## Problem requirements
Leave out any pictures and transcribe all other data below exactly.
*** Data provided Section Begins ***
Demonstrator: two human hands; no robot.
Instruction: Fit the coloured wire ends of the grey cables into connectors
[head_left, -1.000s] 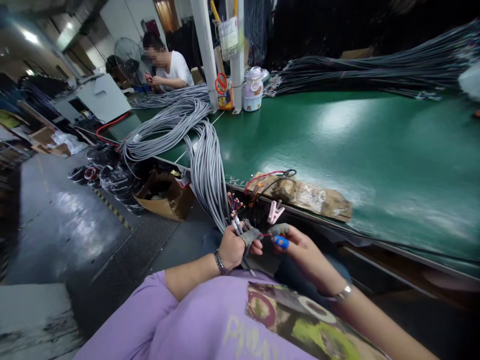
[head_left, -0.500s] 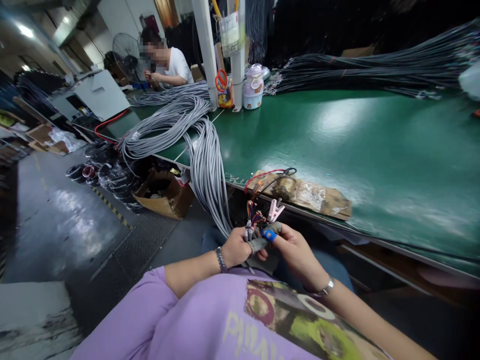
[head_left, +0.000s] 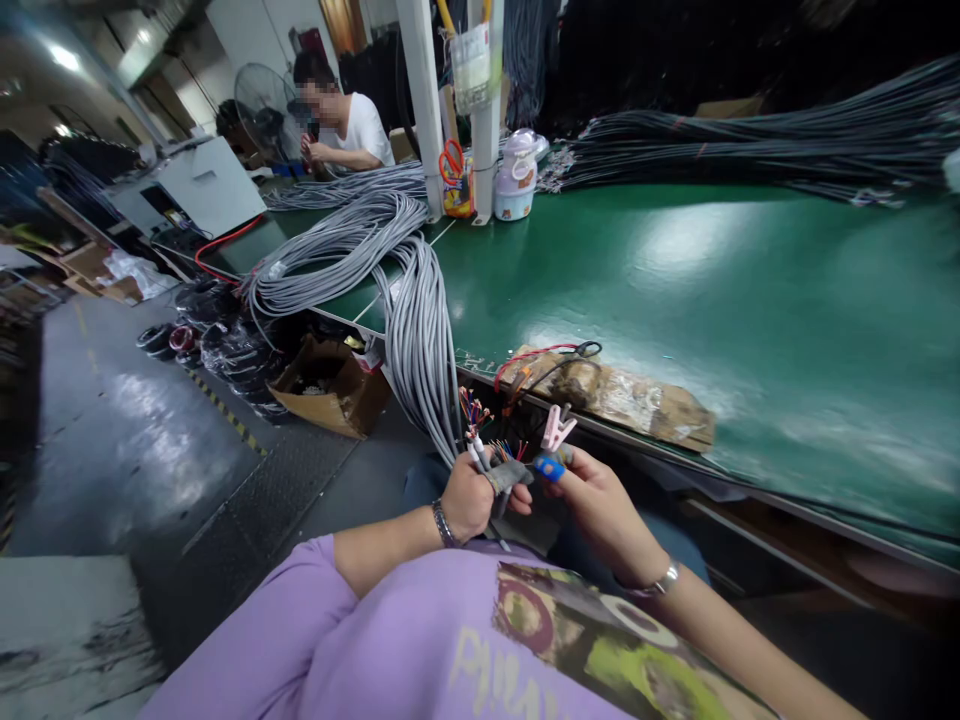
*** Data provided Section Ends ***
## Task output
Demonstrator: two human hands; no robot.
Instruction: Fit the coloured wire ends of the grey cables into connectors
[head_left, -1.000s] 
[head_left, -0.500s] 
[head_left, +0.000s] 

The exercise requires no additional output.